_TASK TO COMPLETE_: The full listing should be set down again without a single alteration.

[DATASET SECTION Boundary: Start]

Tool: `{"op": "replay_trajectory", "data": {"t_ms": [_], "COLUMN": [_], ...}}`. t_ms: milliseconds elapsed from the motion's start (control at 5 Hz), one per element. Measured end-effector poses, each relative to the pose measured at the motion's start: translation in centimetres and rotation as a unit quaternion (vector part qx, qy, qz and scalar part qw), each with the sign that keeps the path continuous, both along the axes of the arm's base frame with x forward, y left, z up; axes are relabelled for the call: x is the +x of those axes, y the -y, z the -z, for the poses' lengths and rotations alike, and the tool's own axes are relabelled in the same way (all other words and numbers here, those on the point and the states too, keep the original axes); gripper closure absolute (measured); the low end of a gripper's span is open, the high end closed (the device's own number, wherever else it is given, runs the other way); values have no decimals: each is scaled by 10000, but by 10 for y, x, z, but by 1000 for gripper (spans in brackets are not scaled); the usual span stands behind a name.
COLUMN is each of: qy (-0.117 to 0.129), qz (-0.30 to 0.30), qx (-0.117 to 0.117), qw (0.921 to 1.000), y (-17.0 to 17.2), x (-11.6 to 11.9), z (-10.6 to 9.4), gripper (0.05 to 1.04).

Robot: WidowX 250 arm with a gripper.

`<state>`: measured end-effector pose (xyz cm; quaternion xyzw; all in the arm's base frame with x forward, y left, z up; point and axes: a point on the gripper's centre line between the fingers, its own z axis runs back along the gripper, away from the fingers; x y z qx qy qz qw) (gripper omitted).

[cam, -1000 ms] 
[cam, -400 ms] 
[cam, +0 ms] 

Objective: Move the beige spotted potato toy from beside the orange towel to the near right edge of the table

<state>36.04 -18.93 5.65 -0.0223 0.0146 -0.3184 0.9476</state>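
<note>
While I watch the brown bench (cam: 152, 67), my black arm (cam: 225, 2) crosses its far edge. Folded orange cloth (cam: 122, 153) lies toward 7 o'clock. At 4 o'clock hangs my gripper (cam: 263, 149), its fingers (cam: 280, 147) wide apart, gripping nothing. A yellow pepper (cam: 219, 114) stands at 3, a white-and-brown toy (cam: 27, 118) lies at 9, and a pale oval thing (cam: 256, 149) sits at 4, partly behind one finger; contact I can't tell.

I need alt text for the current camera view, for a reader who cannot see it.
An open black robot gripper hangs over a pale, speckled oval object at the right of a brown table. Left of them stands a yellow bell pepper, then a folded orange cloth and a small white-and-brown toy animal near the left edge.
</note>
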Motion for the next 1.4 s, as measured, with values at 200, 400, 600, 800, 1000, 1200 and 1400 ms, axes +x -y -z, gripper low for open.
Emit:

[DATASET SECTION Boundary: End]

_TASK OUTPUT_:
Tool: `{"op": "replay_trajectory", "data": {"t_ms": [_], "COLUMN": [_], ...}}`. t_ms: milliseconds elapsed from the motion's start (control at 5 Hz), one per element. Measured end-effector poses, each relative to the pose measured at the motion's start: translation in centimetres and rotation as a unit quaternion (vector part qx, qy, qz and scalar part qw), each with the sign that keeps the path continuous, both along the axes of the arm's base frame with x forward, y left, z up; axes are relabelled for the call: x is the +x of those axes, y the -y, z the -z, for the poses' lengths and rotations alike, and the tool's own axes are relabelled in the same way (all other words and numbers here, those on the point and the states too, keep the original axes); gripper closure absolute (measured); the low end of a gripper's span is open, the high end closed (the device's own number, wherever else it is given, runs the other way); values have no decimals: each is scaled by 10000, but by 10 for y, x, z, but by 1000 for gripper (spans in brackets are not scaled); the usual span stands behind a name.
COLUMN is each of: qy (-0.117 to 0.129), qz (-0.30 to 0.30), qx (-0.117 to 0.117), qw (0.921 to 1.000), y (-17.0 to 17.2), x (-11.6 to 11.9), z (-10.6 to 9.4), gripper (0.05 to 1.04).

Robot: WidowX 250 arm with a gripper.

`<state>`: measured end-effector pose (xyz cm; quaternion xyzw; all in the arm's base frame with x forward, y left, z up; point and axes: a point on the gripper's centre line between the fingers, its own z axis runs back along the gripper, away from the fingers; x y z qx qy qz qw) (gripper omitted).

[cam, -1000 ms] 
[cam, -400 ms] 
[cam, +0 ms] 

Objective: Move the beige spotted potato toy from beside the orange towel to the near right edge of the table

<state>36.04 -18.93 5.65 -0.0223 0.0146 -0.3184 0.9476</state>
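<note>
While I watch the brown bench (cam: 152, 67), my black arm (cam: 225, 2) crosses its far edge. Folded orange cloth (cam: 122, 153) lies toward 7 o'clock. At 4 o'clock hangs my gripper (cam: 263, 149), its fingers (cam: 280, 147) wide apart, gripping nothing. A yellow pepper (cam: 219, 114) stands at 3, a white-and-brown toy (cam: 27, 118) lies at 9, and a pale oval thing (cam: 256, 149) sits at 4, partly behind one finger; contact I can't tell.

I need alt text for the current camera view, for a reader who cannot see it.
An open black robot gripper hangs over a pale, speckled oval object at the right of a brown table. Left of them stands a yellow bell pepper, then a folded orange cloth and a small white-and-brown toy animal near the left edge.
</note>
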Motion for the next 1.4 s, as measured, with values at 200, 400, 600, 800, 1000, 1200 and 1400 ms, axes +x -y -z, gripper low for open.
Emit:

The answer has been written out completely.